Transforming growth factors-β (TGFβ) are a family of closely related, ubiquitously expressed growth factors with the common properties of induction of growth inhibition and expression of differentiation-related markers in epithelial cells. We investigated the role of TGFβ1 in growth regulation of normal human mammary epithelial cells and in benzo(a)pyrene immortalized sublines further transformed by oncogenes in retroviral vectors. The normal cells were markedly growth inhibited by TGFβ1, produced TGFβ in a latent form, and expressed TGFβ receptors. In the immortalized cells, both TGFβ-induced growth inhibition and TGFβ receptor binding were reduced.

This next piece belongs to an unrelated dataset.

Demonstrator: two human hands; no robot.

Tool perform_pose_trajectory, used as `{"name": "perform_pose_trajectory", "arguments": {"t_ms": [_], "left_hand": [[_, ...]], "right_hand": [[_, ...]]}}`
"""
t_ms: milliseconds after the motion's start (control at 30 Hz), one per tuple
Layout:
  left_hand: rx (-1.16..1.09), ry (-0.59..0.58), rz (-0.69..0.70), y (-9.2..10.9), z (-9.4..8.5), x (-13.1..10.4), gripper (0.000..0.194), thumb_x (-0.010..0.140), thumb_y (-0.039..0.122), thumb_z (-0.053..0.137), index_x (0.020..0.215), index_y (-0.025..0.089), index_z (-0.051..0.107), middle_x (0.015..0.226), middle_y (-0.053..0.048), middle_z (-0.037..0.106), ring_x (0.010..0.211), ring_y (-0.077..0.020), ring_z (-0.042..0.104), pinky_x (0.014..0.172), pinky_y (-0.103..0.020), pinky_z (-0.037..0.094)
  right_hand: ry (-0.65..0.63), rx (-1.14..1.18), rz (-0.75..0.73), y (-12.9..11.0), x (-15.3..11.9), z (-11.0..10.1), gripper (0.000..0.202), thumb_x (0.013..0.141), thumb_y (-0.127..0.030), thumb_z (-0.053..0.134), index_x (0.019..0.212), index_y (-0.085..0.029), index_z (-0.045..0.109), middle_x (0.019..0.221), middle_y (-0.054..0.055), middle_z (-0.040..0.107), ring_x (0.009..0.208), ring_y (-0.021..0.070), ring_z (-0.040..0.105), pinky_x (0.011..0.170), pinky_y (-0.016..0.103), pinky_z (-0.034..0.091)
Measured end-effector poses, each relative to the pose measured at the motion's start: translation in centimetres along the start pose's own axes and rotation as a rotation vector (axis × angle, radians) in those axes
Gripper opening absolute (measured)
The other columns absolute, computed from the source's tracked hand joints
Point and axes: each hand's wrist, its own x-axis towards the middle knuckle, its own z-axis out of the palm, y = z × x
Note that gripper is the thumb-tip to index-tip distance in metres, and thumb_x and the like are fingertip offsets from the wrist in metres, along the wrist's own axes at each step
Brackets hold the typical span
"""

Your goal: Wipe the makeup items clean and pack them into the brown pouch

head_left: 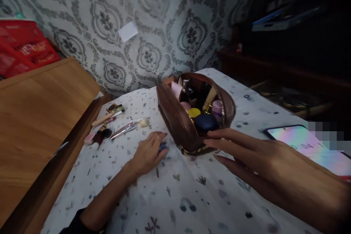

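Note:
A brown zip-up makeup bag [175, 117] stands unzipped on the patterned cloth. Inside it I can see a dark blue rounded case [205, 122], a yellow round lid [194, 112], a lilac container [217, 109] and a pale pink item [177, 89]. My right hand [246, 153] is open, its fingers stretched toward the bag's near edge. Left of the bag, my left hand [149, 153] rests low over the cloth, fingers curled round a small blue thing [162, 147] whose kind is unclear. Beyond that hand lies a shiny silver-pink tapered tube [123, 130] beside a cream-tipped piece [143, 122].
More small cosmetics [102, 131] and a wooden-handled brush [102, 120] lie at the cloth's left side. A lit phone [298, 139] lies at the right. Wooden furniture [46, 117] borders the left, with a red box [24, 47] on top. Patterned wall behind.

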Motion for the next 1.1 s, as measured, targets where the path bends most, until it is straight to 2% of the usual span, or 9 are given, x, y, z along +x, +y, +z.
{"name": "perform_pose_trajectory", "arguments": {"t_ms": [67, 167, 300, 467, 567, 667, 833, 967, 1100], "left_hand": [[-0.036, -0.162, 0.036, -0.5, -0.2, -1.5, 0.03, 0.098, 0.037, 0.047, 0.121, 0.019, 0.051, 0.12, -0.013, 0.063, 0.115, -0.0246, 0.058, 0.09, -0.038, 0.054], [-0.068, -0.23, 0.006, -1.7, -0.7, -2.9, 0.025, 0.101, 0.032, 0.04, 0.115, 0.019, 0.056, 0.112, -0.011, 0.065, 0.103, -0.0214, 0.06, 0.088, -0.035, 0.053], [0.073, -0.175, -0.258, -4.8, -1.4, -3.4, 0.025, 0.101, 0.029, 0.039, 0.112, 0.021, 0.06, 0.102, -0.007, 0.066, 0.098, -0.0204, 0.061, 0.084, -0.032, 0.051], [0.264, -0.003, -0.667, -10.6, -2.1, -3.8, 0.03, 0.1, 0.024, 0.036, 0.119, 0.019, 0.058, 0.116, -0.012, 0.063, 0.112, -0.0258, 0.055, 0.091, -0.037, 0.046], [0.256, 0.013, -0.759, -12.8, -1.5, -4.8, 0.029, 0.098, 0.022, 0.039, 0.118, 0.016, 0.059, 0.113, -0.014, 0.065, 0.111, -0.0271, 0.056, 0.091, -0.039, 0.045], [0.217, 0.02, -0.775, -13.6, -0.6, -5.9, 0.029, 0.098, 0.025, 0.041, 0.12, 0.018, 0.059, 0.115, -0.011, 0.066, 0.109, -0.0249, 0.057, 0.093, -0.038, 0.043], [0.174, 0.056, -0.752, -13.8, -0.1, -6.6, 0.024, 0.099, 0.028, 0.042, 0.112, 0.02, 0.061, 0.11, -0.008, 0.066, 0.106, -0.0234, 0.057, 0.092, -0.036, 0.042], [0.169, 0.084, -0.746, -14.0, -0.1, -6.7, 0.023, 0.099, 0.028, 0.041, 0.107, 0.021, 0.062, 0.106, -0.007, 0.065, 0.104, -0.0227, 0.056, 0.089, -0.036, 0.042], [0.154, 0.1, -0.74, -14.2, 0.2, -6.9, 0.021, 0.099, 0.029, 0.043, 0.107, 0.022, 0.061, 0.106, -0.006, 0.064, 0.105, -0.0218, 0.055, 0.09, -0.035, 0.042]], "right_hand": [[-0.16, 0.037, -0.088, -0.6, 0.3, 0.1, 0.024, 0.091, -0.039, 0.053, 0.109, -0.036, 0.069, 0.105, 0.008, 0.071, 0.072, 0.0192, 0.069, 0.051, 0.03, 0.053], [-0.313, 0.092, -0.107, -2.2, 1.0, 1.2, 0.023, 0.093, -0.035, 0.052, 0.11, -0.035, 0.068, 0.103, 0.008, 0.071, 0.08, 0.0208, 0.07, 0.058, 0.031, 0.056], [-0.439, 0.187, -0.067, -5.1, 2.0, 4.5, 0.021, 0.093, -0.027, 0.05, 0.099, -0.031, 0.069, 0.092, 0.007, 0.071, 0.073, 0.0183, 0.069, 0.063, 0.03, 0.055], [-0.535, 0.359, 0.065, -6.8, 3.8, 10.6, 0.019, 0.089, -0.023, 0.056, 0.103, -0.022, 0.068, 0.093, 0.004, 0.072, 0.072, 0.015, 0.067, 0.069, 0.028, 0.054], [-0.466, 0.322, 0.201, -6.4, 6.3, 14.7, 0.025, 0.087, -0.018, 0.055, 0.109, -0.016, 0.067, 0.103, 0.009, 0.072, 0.087, 0.0181, 0.069, 0.072, 0.028, 0.054], [-0.366, 0.061, 0.256, -5.8, 9.6, 18.7, 0.038, 0.089, -0.015, 0.051, 0.126, -0.013, 0.059, 0.12, 0.012, 0.066, 0.104, 0.0194, 0.064, 0.088, 0.029, 0.05], [-0.321, -0.183, 0.288, -5.1, 14.0, 24.1, 0.043, 0.093, -0.016, 0.047, 0.134, -0.008, 0.053, 0.146, 0.018, 0.047, 0.133, 0.0265, 0.042, 0.108, 0.035, 0.035], [-0.379, -0.252, 0.246, -4.3, 15.5, 26.9, 0.036, 0.089, -0.015, 0.051, 0.124, -0.01, 0.06, 0.137, 0.017, 0.055, 0.128, 0.0273, 0.046, 0.105, 0.037, 0.034], [-0.376, -0.308, 0.248, -3.3, 16.4, 28.0, 0.026, 0.087, -0.012, 0.048, 0.106, -0.011, 0.067, 0.121, 0.019, 0.063, 0.115, 0.0297, 0.053, 0.096, 0.04, 0.036]]}}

With the single oncogenes v-Ha-ras, v-mos, and SV40 T, growth sensitivity to TGFβ1 increased, but TGFβ production or TGFβ receptor expression was not altered. Transformation to full malignancy by both SV40 T and v-Ha-ras led to escape from growth inhibition by TGFβ under anchorage-independent, but not anchorage-dependent, conditions without affecting TGFβ production or receptor characteristics. Thus, modulation of TGFβ growth responsiveness in these normal and oncogene transformed human mammary epithelial cells apparently occurs at a level distal to TGFβ receptor binding and is not solely correlated to expression of transforming oncogenes. Further, modulation of TGFβ production is not an indicator of malignant transformation in this system.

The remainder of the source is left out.